* [Prompt]: What lines of the material hold the string "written"? Pull each of them out.

_ _ _

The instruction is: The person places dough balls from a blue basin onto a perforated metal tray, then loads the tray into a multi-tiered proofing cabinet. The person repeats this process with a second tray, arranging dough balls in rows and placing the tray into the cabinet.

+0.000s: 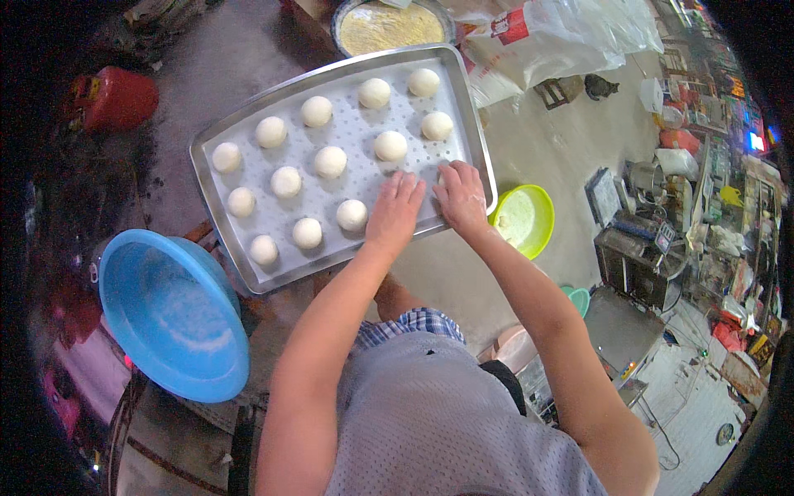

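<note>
Before me is a metal baking tray (481, 146) with a pale, perforated-looking liner (298, 146). Several round white dough balls (330, 162) lie on it in rough rows, apart from one another. My left hand (395, 208) is palm down over the near right part of the tray, close beside a dough ball (352, 215). My right hand (462, 195), dusted with white powder, is curled over the tray's near right corner. A bit of something pale shows by its fingertips. What lies beneath either palm is hidden.
A blue plastic basin (180, 310) with white powder inside stands at the left. Right of the tray is a yellow-green bowl (527, 220) holding white powder. Beyond the tray are a bowl of yellowish meal (391, 28) and a plastic sack (546, 49). A red container (121, 99) sits far left.
</note>
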Demonstrator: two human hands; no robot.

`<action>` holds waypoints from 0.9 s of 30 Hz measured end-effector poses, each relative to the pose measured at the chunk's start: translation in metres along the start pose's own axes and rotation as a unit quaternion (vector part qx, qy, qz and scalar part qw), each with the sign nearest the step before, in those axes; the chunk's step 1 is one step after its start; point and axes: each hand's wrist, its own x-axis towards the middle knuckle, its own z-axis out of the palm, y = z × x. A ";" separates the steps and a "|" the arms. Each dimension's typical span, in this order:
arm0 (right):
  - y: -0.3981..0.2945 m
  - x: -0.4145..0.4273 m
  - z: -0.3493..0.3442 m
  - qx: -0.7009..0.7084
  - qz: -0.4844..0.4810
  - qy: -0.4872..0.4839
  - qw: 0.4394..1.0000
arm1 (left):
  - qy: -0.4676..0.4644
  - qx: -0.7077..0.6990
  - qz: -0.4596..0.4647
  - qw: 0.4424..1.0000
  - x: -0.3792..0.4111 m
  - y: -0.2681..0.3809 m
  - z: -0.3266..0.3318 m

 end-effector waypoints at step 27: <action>-0.015 0.000 -0.005 0.011 0.018 -0.011 1.000 | 0.019 0.002 -0.089 0.996 -0.003 0.032 0.012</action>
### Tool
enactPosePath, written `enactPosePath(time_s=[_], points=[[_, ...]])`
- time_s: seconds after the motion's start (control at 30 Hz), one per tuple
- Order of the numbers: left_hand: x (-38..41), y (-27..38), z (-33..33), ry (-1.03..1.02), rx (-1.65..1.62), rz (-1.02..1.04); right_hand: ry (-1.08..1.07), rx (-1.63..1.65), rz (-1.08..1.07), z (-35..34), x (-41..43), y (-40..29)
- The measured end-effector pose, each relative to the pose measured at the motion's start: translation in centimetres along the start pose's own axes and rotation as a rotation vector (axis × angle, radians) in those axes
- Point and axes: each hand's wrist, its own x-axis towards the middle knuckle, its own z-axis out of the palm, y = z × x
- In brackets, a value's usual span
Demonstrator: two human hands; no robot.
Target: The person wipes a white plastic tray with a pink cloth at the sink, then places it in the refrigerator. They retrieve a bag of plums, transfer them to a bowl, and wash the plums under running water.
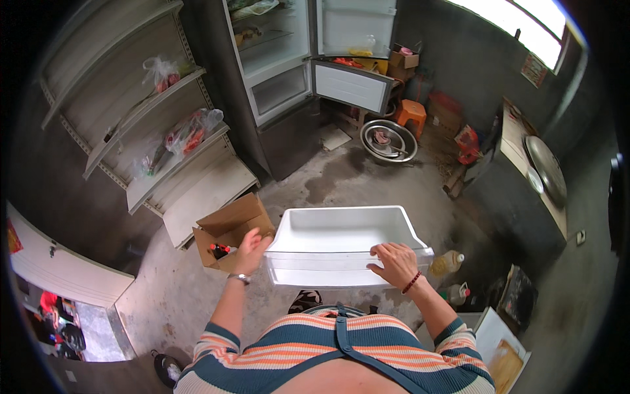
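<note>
A white plastic refrigerator drawer with a clear front edge is right before me, its inside bare. My right hand rests at the right part of its front rim, fingers bent over the edge; whether it grips is unclear. My left hand, fingers apart, is by the drawer's left end, above an open cardboard box; whether it touches the drawer cannot be told. A bottle with a red cap lies in the box. Beyond stands a refrigerator with its upper and middle doors swung open.
Metal shelves with bagged food stand left. Ahead on the floor are nested metal basins and an orange stool. A counter with a large lid is right. An oil bottle stands beside the drawer.
</note>
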Motion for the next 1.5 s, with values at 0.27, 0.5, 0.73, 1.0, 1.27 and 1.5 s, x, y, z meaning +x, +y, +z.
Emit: enactPosePath(time_s=[0.27,0.5,0.73,1.0,1.27,1.5], points=[[11.9,1.9,1.6,-0.255,-0.779,-0.598,0.147,-0.092,-0.407,-2.3,21.0,9.8],[29.1,6.9,2.6,-0.356,-0.756,-0.43,0.3,-0.186,-0.427,-6.0,34.7,16.3],[43.3,18.1,2.6,-0.206,-0.657,-0.121,0.456,-0.203,-0.437,-7.3,51.8,23.3],[58.5,26.6,1.4,0.014,-0.603,-0.096,0.512,-0.045,-0.57,-6.6,74.7,30.7],[64.8,30.4,1.2,0.235,-0.641,-0.182,0.443,0.074,-0.706,-6.5,87.5,33.5],[68.1,29.2,-0.4,0.281,-0.677,-0.205,0.435,0.151,-0.823,-5.0,93.9,33.8]])
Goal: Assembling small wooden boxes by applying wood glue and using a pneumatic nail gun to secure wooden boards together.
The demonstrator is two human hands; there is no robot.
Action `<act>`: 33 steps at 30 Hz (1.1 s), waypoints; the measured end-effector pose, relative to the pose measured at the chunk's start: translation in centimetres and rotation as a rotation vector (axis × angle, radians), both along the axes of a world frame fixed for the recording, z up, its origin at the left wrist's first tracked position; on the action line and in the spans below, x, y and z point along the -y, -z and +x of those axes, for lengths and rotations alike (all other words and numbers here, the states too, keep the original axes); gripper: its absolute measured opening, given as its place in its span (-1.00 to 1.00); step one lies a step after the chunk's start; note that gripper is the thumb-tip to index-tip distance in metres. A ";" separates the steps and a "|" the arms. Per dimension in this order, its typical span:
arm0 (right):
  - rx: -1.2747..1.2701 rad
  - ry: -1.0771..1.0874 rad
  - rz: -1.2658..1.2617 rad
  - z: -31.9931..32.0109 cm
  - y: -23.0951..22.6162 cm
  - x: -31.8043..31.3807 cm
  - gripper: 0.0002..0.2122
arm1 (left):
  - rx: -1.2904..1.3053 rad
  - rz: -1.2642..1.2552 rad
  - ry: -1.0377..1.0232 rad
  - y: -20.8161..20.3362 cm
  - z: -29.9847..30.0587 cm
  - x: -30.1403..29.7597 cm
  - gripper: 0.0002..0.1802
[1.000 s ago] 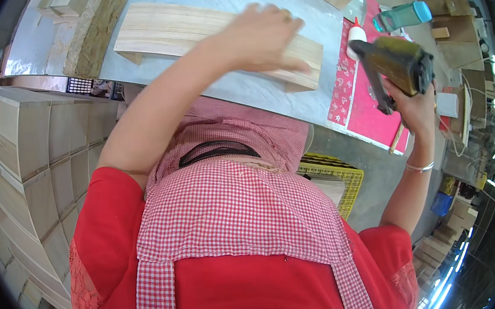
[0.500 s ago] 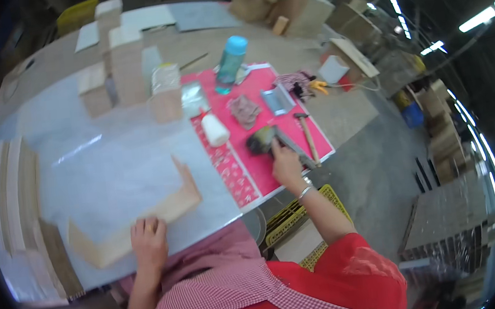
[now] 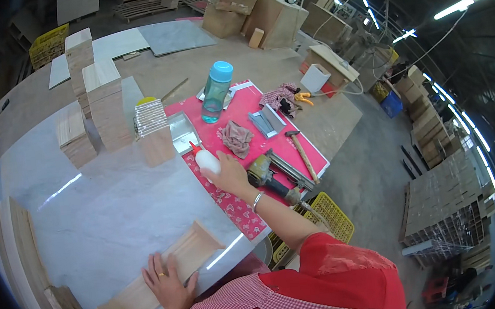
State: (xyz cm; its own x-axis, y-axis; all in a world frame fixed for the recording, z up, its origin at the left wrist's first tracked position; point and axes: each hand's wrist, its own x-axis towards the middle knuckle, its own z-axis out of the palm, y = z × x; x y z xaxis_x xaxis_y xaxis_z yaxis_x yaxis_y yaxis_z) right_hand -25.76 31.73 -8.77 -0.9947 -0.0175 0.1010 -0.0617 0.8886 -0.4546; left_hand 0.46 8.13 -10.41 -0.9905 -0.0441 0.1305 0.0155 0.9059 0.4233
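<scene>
My right hand (image 3: 230, 177) is closed round a white glue bottle (image 3: 207, 161) with a red nozzle, at the left edge of the pink mat (image 3: 217, 185). My left hand (image 3: 169, 280) lies with fingers apart on a U-shaped pale wooden piece (image 3: 192, 249), a long board with a short upright at each end, near the table's front edge. Just right of my right wrist rests a nail gun (image 3: 274, 176) with a hose. A hammer (image 3: 301, 152), a crumpled rag (image 3: 237, 138) and a small metal tray (image 3: 267, 120) lie farther along the mat.
Stacked wooden blocks (image 3: 106, 106) stand at the far left of the table, with curved boards (image 3: 19, 251) along its left edge. A blue-capped bottle (image 3: 217, 92) stands at the mat's back. Below the table's right edge is a yellow crate (image 3: 334, 218).
My right hand has left the nail gun, moved left and taken hold of the glue bottle. The wooden piece has shifted nearer me, and my left hand's fingers have spread on it.
</scene>
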 end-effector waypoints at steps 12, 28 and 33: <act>-0.303 0.060 -0.207 2.5 2.9 1.5 -0.38 | -0.127 -0.151 -0.007 3.0 0.2 0.4 -0.21; -0.198 0.286 -0.832 4.0 3.3 0.3 -0.55 | -0.178 -0.295 -0.037 4.8 0.5 0.9 -0.60; -0.226 0.275 -0.919 4.6 0.6 0.2 -0.56 | -0.094 -0.117 -0.019 3.0 0.4 0.3 -0.27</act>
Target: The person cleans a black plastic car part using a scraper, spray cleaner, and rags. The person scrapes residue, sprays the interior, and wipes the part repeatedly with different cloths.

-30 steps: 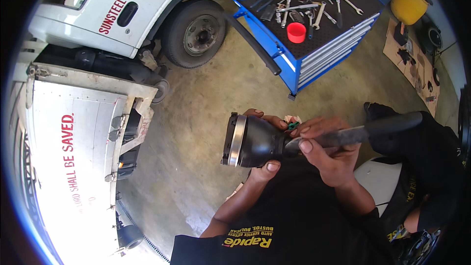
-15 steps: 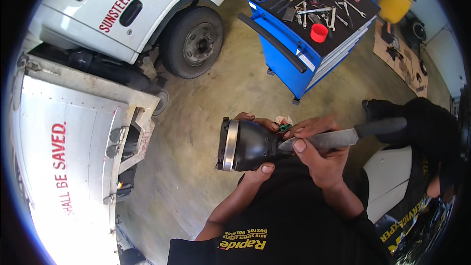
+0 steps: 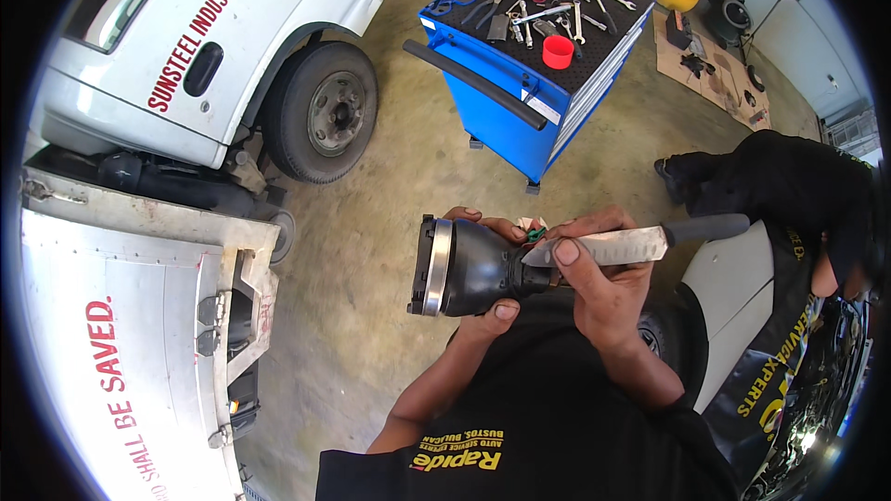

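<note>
My left hand (image 3: 497, 317) is wrapped around a black flared housing (image 3: 480, 271), shaped like a large flashlight head. A silver band (image 3: 439, 267) rings its wide left end, and a black notched rim lies beyond. My right hand (image 3: 605, 289) grips a knife (image 3: 624, 247) by its blade, thumb pressed on the flat side. The black handle sticks out to the right. The blade tip is at the housing's narrow neck; whether it touches cannot be made out. A small green piece (image 3: 535, 235) shows between my hands, partly hidden by fingers.
A blue tool cart (image 3: 501, 102) with several wrenches, pliers and a red cup (image 3: 558, 52) stands ahead. A white truck (image 3: 223, 56) is at left. Parts lie on cardboard (image 3: 710, 83) at far right. Another person (image 3: 789, 186) bends over a car (image 3: 742, 306) at right.
My view has shifted, so the cart and the truck sit differently in it. Both hands keep their hold; the knife blade has turned slightly and catches more light.
</note>
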### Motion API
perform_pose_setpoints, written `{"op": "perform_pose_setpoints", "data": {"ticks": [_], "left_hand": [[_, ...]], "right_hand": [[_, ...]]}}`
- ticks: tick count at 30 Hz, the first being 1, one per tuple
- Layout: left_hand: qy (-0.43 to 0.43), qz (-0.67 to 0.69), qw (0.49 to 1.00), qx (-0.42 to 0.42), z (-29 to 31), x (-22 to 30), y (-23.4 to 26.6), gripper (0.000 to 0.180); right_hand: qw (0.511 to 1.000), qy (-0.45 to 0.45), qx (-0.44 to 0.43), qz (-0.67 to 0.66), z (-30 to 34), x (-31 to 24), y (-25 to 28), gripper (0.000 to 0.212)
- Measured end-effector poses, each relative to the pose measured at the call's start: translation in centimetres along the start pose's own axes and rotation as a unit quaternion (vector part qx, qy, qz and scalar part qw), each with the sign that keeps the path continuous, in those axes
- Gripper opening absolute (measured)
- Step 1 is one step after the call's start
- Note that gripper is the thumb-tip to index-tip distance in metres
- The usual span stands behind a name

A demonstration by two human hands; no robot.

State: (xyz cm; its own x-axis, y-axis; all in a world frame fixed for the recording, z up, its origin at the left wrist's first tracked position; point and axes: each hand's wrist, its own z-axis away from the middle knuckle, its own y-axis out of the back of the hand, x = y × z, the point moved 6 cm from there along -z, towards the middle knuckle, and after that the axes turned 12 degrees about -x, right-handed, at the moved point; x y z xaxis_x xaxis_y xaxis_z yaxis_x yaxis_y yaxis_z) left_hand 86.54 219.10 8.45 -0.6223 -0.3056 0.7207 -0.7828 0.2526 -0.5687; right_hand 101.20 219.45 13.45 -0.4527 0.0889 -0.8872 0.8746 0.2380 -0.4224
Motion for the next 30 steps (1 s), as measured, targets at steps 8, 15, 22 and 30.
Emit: {"op": "perform_pose_setpoints", "data": {"ticks": [8, 15, 22, 30], "left_hand": [[0.002, -0.027, 1.000, -0.012, 0.3, 0.8, 0.4, 0.112], [-0.005, -0.040, 0.999, 0.006, 0.5, 0.7, -0.1, 0.113], [0.017, -0.042, 0.999, -0.006, 0.1, 0.1, -0.3, 0.113], [0.017, -0.039, 0.999, -0.008, -0.2, -0.1, -0.3, 0.111]], "right_hand": [[0.999, 0.017, 0.041, -0.015, 0.7, 0.4, -1.1, 0.017], [0.999, 0.033, 0.023, -0.011, 1.3, 0.8, -0.8, 0.016], [0.997, -0.018, 0.021, -0.072, 1.0, 1.0, 0.4, 0.016], [0.999, 0.015, -0.002, -0.047, 0.4, 0.7, 0.4, 0.017]]}}
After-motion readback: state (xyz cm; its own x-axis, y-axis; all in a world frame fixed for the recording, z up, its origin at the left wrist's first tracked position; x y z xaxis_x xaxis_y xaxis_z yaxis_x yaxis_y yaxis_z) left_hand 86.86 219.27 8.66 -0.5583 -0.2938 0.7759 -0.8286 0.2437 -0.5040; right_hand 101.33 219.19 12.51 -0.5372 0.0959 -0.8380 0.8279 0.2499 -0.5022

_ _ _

* [Response area]:
enactPosePath, written `enactPosePath(time_s=[_], points=[[_, ...]])`
perform_pose_setpoints, written `{"op": "perform_pose_setpoints", "data": {"ticks": [_], "left_hand": [[_, ...]], "right_hand": [[_, ...]]}}`

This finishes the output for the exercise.